The plaintiff, who is Hispanic, and two of her HR colleagues, who are Caucasian, left the HR office unattended for several hours one day. All three were suspended. Following the suspension, the plaintiff was reassigned from the HR office to the production floor in a poultry processing plant, and given additional production line duties (including handling chicken carcasses and operating machinery). The two co-workers were not reassigned. After her position was eliminated, the plaintiff sued the employer, claiming, among other things, that she was subjected to discriminatory discipline.

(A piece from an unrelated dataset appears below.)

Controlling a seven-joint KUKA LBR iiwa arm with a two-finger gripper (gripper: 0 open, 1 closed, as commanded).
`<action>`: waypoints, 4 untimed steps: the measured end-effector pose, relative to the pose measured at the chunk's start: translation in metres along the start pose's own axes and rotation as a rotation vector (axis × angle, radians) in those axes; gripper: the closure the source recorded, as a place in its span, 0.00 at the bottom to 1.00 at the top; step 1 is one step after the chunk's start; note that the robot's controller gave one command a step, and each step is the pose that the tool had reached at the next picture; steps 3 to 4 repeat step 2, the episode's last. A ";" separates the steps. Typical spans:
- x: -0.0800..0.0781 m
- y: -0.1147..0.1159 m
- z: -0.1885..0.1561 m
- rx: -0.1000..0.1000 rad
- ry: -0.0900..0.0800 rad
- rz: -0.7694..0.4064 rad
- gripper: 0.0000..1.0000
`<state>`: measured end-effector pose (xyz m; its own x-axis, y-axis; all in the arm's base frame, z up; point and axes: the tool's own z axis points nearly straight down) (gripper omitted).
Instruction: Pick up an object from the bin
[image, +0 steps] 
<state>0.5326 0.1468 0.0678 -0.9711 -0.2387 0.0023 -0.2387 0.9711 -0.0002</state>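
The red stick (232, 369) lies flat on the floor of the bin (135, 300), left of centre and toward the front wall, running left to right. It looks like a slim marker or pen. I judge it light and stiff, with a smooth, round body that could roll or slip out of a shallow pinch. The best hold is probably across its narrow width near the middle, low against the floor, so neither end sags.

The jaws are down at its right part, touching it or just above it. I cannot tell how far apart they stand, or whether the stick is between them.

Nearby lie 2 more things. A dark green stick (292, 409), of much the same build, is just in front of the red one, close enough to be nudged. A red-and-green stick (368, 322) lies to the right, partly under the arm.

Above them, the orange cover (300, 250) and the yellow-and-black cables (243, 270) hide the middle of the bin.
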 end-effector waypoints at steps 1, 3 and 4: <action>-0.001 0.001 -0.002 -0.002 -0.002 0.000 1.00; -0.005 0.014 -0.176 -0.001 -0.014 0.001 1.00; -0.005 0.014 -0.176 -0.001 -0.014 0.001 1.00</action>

In order to prove a discriminatory discipline claim, a plaintiff has to show that she was subjected to more severe discipline than someone outside her protected class who engaged in similar misconduct. A necessary part of the claim is that she suffered from an adverse employment action, which is defined as “a serious and material change in the terms, conditions or privileges of employment.” The employer had argued that the plaintiff suffered no adverse action because she did not mind being on the production floor and eventually received a raise. But the Eleventh Circuit found that the plaintiff’s “subjective view of the change is not controlling.” Rather, it found that she had been relocated from an office to a refrigerated production floor and experienced a significant change in her duties with the addition of manual chicken processing tasks. These changes, which the court deemed to be “material,” were not shared by the Caucasian employees.

The lesson for employers here is to be very careful about ensuring similar treatment for similarly situated employees. Even if the targeted employee does not object to a change, the difference in treatment can still ultimately support a discrimination claim. Any difference in treatment should be based on legitimate and articulable business reasons.